Map each keyword group to a page
Once you have priorities, assign each keyword group to a URL. This prevents keyword cannibalization, where multiple pages compete for the same intent.
Use this mapping pattern:
- One primary keyword per page
- Two to five close variants per page
- One clear page type per intent
- Internal links from supporting pages to the main target page
For example, a page targeting “how to do keyword research” can naturally include variants like “how to conduct keyword research,” “how do you do keyword research,” and “how to do keyword analysis.” A separate “best keyword research tools” page would serve a comparison intent and should not be merged into the how-to guide unless it is only a short supporting section.
If your goal is to improve how pages appear in search results, read How to Optimize Google Search Results after mapping your targets. Titles and descriptions are easier to write once the keyword intent is clear.
Turn research into page improvements
Keyword research only matters if it changes the site.
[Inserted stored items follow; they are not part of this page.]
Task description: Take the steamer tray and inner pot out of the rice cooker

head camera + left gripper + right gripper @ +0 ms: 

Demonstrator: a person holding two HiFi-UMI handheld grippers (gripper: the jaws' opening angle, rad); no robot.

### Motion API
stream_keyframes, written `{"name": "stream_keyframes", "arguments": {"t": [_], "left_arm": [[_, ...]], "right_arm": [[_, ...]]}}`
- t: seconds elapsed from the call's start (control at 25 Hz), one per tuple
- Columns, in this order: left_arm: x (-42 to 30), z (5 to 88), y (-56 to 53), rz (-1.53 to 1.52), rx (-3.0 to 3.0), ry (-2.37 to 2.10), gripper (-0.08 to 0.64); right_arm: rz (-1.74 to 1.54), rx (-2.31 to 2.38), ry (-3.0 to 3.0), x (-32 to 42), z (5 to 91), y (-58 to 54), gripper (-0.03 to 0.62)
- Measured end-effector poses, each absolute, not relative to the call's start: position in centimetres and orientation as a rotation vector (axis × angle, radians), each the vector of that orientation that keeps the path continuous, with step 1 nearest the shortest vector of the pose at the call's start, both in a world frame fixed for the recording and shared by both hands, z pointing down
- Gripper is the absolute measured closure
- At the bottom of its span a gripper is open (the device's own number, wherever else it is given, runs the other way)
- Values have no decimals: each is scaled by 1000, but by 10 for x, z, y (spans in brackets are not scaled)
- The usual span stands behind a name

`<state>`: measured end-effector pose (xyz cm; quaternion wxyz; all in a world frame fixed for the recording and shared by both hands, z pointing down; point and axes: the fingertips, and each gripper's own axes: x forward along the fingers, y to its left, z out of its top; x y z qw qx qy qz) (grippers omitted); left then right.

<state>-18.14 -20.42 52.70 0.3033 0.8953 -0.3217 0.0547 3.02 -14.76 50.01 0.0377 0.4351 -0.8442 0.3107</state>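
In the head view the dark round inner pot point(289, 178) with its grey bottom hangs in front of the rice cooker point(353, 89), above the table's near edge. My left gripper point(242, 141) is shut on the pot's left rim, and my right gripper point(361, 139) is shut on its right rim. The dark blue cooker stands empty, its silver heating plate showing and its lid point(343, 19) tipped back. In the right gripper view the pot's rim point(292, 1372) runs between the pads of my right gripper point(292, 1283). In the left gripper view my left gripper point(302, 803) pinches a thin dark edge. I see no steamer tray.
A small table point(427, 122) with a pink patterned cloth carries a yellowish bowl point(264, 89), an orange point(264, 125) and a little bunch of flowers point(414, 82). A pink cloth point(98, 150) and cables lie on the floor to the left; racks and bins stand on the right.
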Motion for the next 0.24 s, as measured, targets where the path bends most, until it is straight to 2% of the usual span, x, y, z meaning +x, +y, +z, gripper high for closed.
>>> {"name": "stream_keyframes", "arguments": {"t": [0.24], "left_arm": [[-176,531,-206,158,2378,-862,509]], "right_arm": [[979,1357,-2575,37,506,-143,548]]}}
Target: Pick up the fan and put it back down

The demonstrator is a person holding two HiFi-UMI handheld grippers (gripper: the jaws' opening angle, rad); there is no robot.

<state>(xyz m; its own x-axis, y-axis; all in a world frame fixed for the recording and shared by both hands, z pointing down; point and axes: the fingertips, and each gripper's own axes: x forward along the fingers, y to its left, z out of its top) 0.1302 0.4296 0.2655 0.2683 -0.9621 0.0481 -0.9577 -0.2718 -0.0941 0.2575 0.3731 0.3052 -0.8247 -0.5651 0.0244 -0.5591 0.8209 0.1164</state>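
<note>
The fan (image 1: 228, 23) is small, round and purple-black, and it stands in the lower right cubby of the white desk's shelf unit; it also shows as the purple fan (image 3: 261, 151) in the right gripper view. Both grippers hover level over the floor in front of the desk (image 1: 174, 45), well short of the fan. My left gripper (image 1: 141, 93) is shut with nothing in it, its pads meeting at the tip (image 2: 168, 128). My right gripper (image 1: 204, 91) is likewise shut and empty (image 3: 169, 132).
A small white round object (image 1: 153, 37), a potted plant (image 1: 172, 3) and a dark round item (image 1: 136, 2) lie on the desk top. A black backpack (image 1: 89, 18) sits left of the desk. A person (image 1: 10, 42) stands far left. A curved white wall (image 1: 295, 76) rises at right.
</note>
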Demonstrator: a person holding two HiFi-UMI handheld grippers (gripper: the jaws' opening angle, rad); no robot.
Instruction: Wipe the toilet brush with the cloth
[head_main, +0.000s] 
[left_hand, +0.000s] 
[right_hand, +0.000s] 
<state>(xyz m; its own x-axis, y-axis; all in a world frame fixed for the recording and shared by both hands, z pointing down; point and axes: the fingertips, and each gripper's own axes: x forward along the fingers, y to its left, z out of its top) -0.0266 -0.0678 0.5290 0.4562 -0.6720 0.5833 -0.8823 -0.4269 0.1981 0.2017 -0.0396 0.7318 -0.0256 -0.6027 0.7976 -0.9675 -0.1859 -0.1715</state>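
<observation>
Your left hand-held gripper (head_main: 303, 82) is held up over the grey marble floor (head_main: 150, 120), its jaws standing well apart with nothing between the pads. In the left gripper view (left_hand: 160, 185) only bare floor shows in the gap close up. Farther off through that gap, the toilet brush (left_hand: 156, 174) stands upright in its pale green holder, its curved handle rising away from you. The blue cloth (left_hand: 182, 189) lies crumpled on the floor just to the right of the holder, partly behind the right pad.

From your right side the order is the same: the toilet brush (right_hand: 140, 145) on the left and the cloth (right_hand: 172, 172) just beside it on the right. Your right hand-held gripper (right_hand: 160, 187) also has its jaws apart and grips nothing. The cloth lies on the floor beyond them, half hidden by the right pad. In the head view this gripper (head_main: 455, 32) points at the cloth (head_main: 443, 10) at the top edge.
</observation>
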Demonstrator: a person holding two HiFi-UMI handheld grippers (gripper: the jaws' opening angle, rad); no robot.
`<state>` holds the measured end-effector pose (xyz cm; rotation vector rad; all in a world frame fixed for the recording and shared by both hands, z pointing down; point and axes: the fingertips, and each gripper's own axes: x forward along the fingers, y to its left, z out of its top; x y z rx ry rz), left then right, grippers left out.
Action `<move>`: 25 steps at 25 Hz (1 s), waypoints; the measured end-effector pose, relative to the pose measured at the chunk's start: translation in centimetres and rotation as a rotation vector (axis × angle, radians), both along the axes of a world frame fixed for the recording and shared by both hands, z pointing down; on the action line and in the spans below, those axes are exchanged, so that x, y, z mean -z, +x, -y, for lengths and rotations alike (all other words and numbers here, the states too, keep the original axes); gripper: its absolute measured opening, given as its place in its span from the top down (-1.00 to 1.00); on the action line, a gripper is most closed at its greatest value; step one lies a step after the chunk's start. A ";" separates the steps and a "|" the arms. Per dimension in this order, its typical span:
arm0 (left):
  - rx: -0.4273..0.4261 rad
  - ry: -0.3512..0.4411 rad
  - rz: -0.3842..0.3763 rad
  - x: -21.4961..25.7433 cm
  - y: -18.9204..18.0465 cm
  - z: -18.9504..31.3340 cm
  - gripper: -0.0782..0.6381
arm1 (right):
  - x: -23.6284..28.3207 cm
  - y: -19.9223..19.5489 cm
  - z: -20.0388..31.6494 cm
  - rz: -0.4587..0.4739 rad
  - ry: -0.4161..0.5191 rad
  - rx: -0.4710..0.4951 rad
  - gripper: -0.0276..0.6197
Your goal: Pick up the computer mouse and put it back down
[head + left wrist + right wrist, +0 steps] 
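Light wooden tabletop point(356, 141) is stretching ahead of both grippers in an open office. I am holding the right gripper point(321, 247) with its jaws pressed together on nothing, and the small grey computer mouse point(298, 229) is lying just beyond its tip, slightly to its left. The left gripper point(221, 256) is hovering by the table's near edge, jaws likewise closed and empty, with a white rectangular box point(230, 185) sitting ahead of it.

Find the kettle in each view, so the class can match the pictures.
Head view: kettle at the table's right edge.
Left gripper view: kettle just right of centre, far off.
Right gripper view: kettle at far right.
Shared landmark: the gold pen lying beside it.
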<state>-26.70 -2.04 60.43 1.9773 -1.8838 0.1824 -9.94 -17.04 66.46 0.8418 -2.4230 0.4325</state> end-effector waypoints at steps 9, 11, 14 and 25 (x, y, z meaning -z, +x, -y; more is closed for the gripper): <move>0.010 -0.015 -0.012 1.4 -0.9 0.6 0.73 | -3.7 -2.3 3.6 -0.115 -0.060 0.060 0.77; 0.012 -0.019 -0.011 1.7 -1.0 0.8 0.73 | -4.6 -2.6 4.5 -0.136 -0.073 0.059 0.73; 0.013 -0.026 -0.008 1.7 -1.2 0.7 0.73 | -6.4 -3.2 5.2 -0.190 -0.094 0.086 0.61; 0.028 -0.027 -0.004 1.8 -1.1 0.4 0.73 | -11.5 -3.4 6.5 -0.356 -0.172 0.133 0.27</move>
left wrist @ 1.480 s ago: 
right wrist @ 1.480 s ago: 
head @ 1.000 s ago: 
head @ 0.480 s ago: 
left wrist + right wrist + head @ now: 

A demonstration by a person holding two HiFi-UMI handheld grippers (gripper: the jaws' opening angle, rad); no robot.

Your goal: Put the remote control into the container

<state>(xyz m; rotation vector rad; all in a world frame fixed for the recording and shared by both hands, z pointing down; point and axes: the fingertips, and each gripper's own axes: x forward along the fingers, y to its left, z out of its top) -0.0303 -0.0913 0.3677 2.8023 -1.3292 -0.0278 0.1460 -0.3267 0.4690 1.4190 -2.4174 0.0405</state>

For each target page, update the elements that affect relevance and usefulness:
- Title tag: Put the primary keyword near the front when it reads naturally.
- H1: Make the page topic obvious.
- Intro: Confirm the reader is in the right place quickly.
- Subheadings: Cover the main questions and subtopics behind the query.
- Body content: Add examples, criteria, steps, visuals, or comparisons where the searcher needs them.
- Internal links: Link from related pages using descriptive anchor text.
- Meta description: Write a clear search snippet that earns the click.
- Schema: Add structured data when it genuinely matches the content type.
A page about keyword research, for example, should not repeat the exact phrase in every heading. It should answer the related questions the reader has: where to find keywords, how to judge intent, how to compare difficulty, and how to choose what to publish first.
Track, refresh, and repeat
After publishing or updating a page, give Google time to recrawl and reassess it. For most small sites, review performance after 3 to 6 weeks. For competitive topics, expect a longer runway.
Track:
- Impressions for the target and related queries
- Average position changes
- Click-through rate from search results
- Organic sessions or leads from the page
- Whether the page is ranking for the intended intent
If impressions rise but clicks lag, improve the title and meta description. If rankings stall around positions 8 to 20, improve depth, examples, internal links, and topical coverage. If the page ranks for the wrong queries, revisit intent and consider splitting or repositioning the content.
For a broader ranking strategy, see How to Get Your Website to the Top of Google. Keyword research is one part of that system; authority, technical health, content quality, and consistency all matter too.
Common keyword research mistakes
The most common mistake is chasing volume without relevance. Big keywords can be tempting, but if the searcher is not likely to need what you offer, the traffic may not help the business.
Other mistakes include:
- Creating separate pages for tiny wording differences
- Ignoring the actual search results page
- Choosing keywords before understanding the customer journey
- Writing for tools instead of readers
- Forgetting to update old pages
- Treating difficulty scores as exact numbers
- Skipping internal links after publishing
The better habit is to think in clusters: one main page for the core intent, supporting pages for related questions, and regular refreshes as rankings and search behavior change.